_Information provided_:
═══

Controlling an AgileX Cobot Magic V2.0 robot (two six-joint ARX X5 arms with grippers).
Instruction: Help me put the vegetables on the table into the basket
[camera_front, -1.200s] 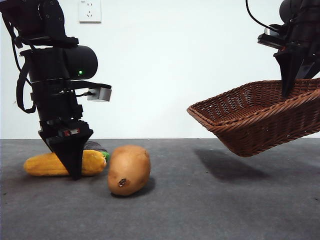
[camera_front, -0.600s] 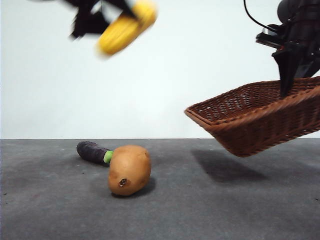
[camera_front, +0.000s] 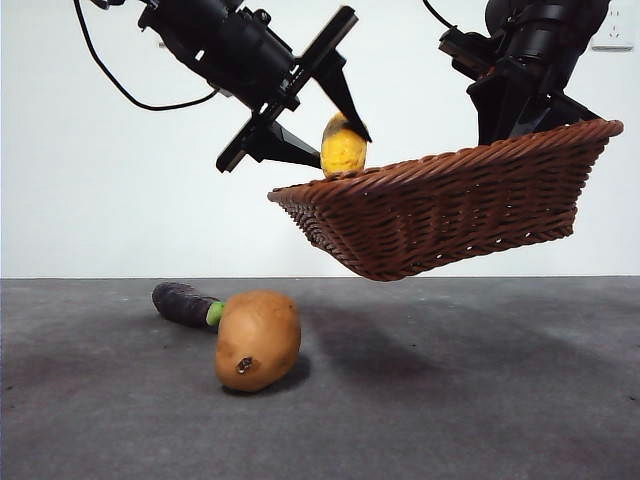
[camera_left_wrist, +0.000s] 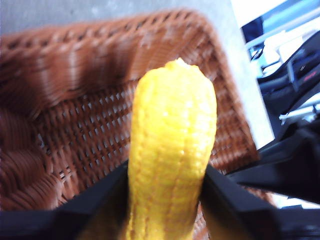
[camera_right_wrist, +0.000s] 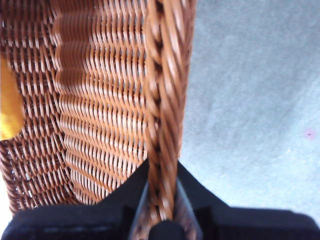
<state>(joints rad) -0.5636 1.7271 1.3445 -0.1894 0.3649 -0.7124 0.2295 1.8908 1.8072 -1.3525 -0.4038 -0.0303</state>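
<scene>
The left gripper (camera_front: 335, 125) comes in from the upper left, tilted down toward the basket (camera_front: 450, 205), its two black jaws pressed against the sides of the yellow corn cob (camera_front: 343, 147). In the left wrist view the cob (camera_left_wrist: 170, 150) stands between the jaws with its tip over the woven floor of the basket (camera_left_wrist: 75, 125). From the front, the cob's lower end sits just above the basket's near-left rim, about level with that edge.

Below and left of the basket, the dark-purple eggplant (camera_front: 187, 304) lies on the table (camera_front: 450, 400), green end touching or just behind the brown potato (camera_front: 258, 339), which rests with its dark spot facing forward. Both sit apart from the basket's shadow.

The basket hangs clear of the table, tilted, left edge lower than the right, with open tabletop beneath it. The right gripper (camera_front: 505, 115) holds it from above at the far rim; in the right wrist view its jaws (camera_right_wrist: 161, 200) pinch the braided rim (camera_right_wrist: 162, 100) from both sides.
</scene>
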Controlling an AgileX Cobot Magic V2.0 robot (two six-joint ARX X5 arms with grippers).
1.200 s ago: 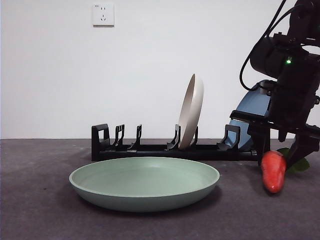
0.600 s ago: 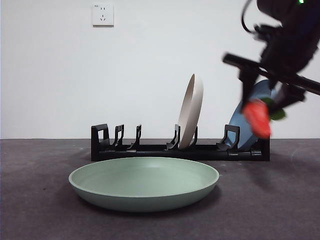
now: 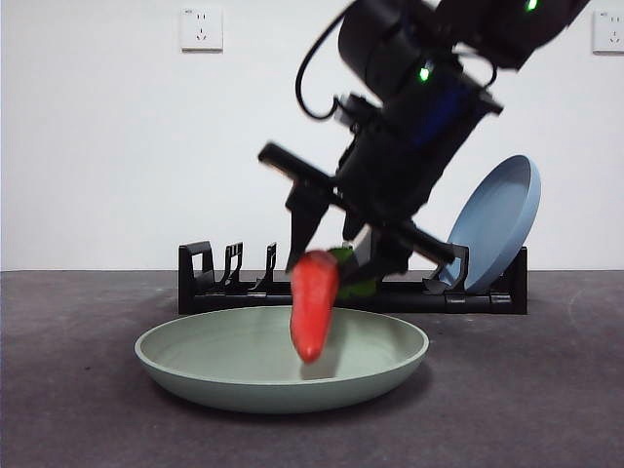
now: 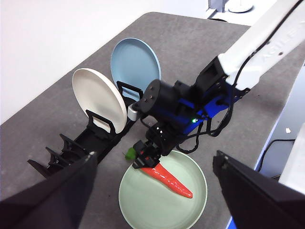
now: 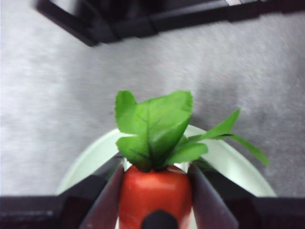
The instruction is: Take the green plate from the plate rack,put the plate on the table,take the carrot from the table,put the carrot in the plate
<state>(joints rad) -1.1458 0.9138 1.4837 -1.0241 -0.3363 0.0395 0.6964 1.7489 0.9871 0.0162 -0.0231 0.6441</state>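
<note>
The green plate (image 3: 244, 382) lies flat on the table (image 3: 78, 409) in front of the plate rack (image 3: 224, 289). My right gripper (image 3: 327, 261) is shut on the carrot (image 3: 313, 304) at its thick leafy end and holds it tip down, just above the middle of the plate. The right wrist view shows the carrot (image 5: 155, 191) between the fingers (image 5: 108, 200), with the plate rim (image 5: 90, 160) below. From high above, the left wrist view shows the plate (image 4: 143, 205), the carrot (image 4: 167, 177) and the rack (image 4: 71, 152). My left gripper (image 4: 155, 154) is open and empty.
A blue plate (image 3: 499, 232) leans in the rack's right end. A cream plate (image 4: 97, 98) stands in the rack beside it; in the front view the arm hides it. The table's edge (image 4: 224, 143) runs close past the green plate.
My right gripper has lifted the carrot off the table at the right, swung it up and leftward, and now holds it over the green plate. The plate has not moved.
</note>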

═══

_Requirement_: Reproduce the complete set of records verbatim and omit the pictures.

_Written response_:
Controlling an AgileX Cobot Magic V2.0 robot (two six-joint ARX X5 arms with grippers).
Instruction: Help me put the vegetables on the table into the basket
[camera_front, -1.200s] 
[camera_front, -0.600s] 
[camera_front, +0.000s] 
[camera_left_wrist, +0.000s] 
[camera_right_wrist, +0.000s] 
<state>(joints rad) -0.5636 1.7271 1.3445 -0.1894 0.3649 -0.7124 0.2295 1.8908 1.8072 -1.3525 -0.4038 -0.0303</state>
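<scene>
The left gripper (camera_front: 335, 125) comes in from the upper left, tilted down toward the basket (camera_front: 450, 205), its two black jaws pressed against the sides of the yellow corn cob (camera_front: 343, 147). In the left wrist view the cob (camera_left_wrist: 170, 150) stands between the jaws with its tip over the woven floor of the basket (camera_left_wrist: 75, 125). From the front, the cob's lower end sits just above the basket's near-left rim, about level with that edge.

Below and left of the basket, the dark-purple eggplant (camera_front: 187, 304) lies on the table (camera_front: 450, 400), green end touching or just behind the brown potato (camera_front: 258, 339), which rests with its dark spot facing forward. Both sit apart from the basket's shadow.

The basket hangs clear of the table, tilted, left edge lower than the right, with open tabletop beneath it. The right gripper (camera_front: 505, 115) holds it from above at the far rim; in the right wrist view its jaws (camera_right_wrist: 161, 200) pinch the braided rim (camera_right_wrist: 162, 100) from both sides.
</scene>
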Controlling an AgileX Cobot Magic V2.0 robot (two six-joint ARX X5 arms with grippers).
1.200 s ago: 
0.600 s ago: 
now: 
now: 
now: 
The instruction is: Take the green plate from the plate rack,put the plate on the table,take the carrot from the table,put the carrot in the plate
<state>(joints rad) -1.1458 0.9138 1.4837 -1.0241 -0.3363 0.0395 0.6964 1.7489 0.9871 0.0162 -0.0231 0.6441</state>
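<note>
The green plate (image 3: 244, 382) lies flat on the table (image 3: 78, 409) in front of the plate rack (image 3: 224, 289). My right gripper (image 3: 327, 261) is shut on the carrot (image 3: 313, 304) at its thick leafy end and holds it tip down, just above the middle of the plate. The right wrist view shows the carrot (image 5: 155, 191) between the fingers (image 5: 108, 200), with the plate rim (image 5: 90, 160) below. From high above, the left wrist view shows the plate (image 4: 143, 205), the carrot (image 4: 167, 177) and the rack (image 4: 71, 152). My left gripper (image 4: 155, 154) is open and empty.
A blue plate (image 3: 499, 232) leans in the rack's right end. A cream plate (image 4: 97, 98) stands in the rack beside it; in the front view the arm hides it. The table's edge (image 4: 224, 143) runs close past the green plate.
My right gripper has lifted the carrot off the table at the right, swung it up and leftward, and now holds it over the green plate. The plate has not moved.
</note>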

No part of the exercise remains unanswered.